(Hal-40) Sungguh berat beban
para pengungsi itu. Mereka harus meninggalkan kampung halaman. Beberapa diantaranya harus kehilangan sanak
saudara. Tak ada pilihan selain tinggal di barak pengungsian yang pasti tak
nyaman dalam hal apapun. Sudah begitu, mereka harus dicekam rasa takut,
khawatir, akibat rumor yang justru diciptakan oleh sebuah media massa nasional.

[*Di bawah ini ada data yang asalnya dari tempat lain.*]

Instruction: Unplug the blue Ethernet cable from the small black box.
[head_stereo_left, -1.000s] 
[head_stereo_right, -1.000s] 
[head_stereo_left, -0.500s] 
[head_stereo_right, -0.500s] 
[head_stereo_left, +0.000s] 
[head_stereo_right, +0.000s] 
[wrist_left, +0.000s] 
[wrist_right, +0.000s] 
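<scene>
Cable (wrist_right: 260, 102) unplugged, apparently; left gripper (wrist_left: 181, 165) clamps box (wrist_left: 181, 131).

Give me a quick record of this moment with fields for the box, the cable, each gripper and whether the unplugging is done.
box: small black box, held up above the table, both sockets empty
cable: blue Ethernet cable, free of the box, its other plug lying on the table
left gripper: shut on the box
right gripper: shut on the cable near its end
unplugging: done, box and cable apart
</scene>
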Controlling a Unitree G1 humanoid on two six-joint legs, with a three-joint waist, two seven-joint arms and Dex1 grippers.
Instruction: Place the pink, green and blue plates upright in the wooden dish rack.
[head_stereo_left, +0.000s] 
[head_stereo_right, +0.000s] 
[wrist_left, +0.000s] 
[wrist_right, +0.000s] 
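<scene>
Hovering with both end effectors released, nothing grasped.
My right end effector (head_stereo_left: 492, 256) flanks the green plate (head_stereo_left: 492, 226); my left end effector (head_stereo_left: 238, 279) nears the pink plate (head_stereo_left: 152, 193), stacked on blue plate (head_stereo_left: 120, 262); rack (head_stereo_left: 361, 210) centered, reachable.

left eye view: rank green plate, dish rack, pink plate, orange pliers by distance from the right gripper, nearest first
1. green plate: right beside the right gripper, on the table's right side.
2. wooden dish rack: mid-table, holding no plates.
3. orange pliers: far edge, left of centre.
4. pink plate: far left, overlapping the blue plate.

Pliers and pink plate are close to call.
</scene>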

Pada awalnya adalah motif sensasi, ingin mencari sudut pandang yang berbeda
tentang liputan bencana. Perspektif mistis dengan segala ramalan yang tak
bertanggungjawab akhirnya mendominasi isi media. Informasi terus menyebar
dengan bantuan seluler (sms). Sambung menyambung menjadi nomor, kemudian
membentuk realitas baru tentang bencana, mengalahkan realitas nyata (objektif)
yang mereka alami sendiri.
Itulah uniknya hidup di era dominasi media massa, ketika realitas subyektif
(constructed reality) menjadi lebih relevan. Lewat media, realitas itu
bahkan dilebih-lebihkan (hyperreality). Antara yang nyata dan maya
menjadi kabur. Antara fakta dan gosip semakin sulit dibedakan. Orang lebih
mempercayai apa yang dilihatnya di televisi ketimbang apa yang mereka alami
sendiri.
Kejadian itu bisa jadi tak terelakkan, karena beberapa alasan. Pertama, orang
menyadari keterbatasannya, sehingga kemudian menggantungkan kebutuhan
informasinya pada media massa. Media pun mengukuhkan perannya sebagai ‘the
extension of man.’ Media telah menjadi perpanjangan indera manusia. Dari
media, kita melihat dan mendengar. Dari media, kita tahu tentang dunia sekitar.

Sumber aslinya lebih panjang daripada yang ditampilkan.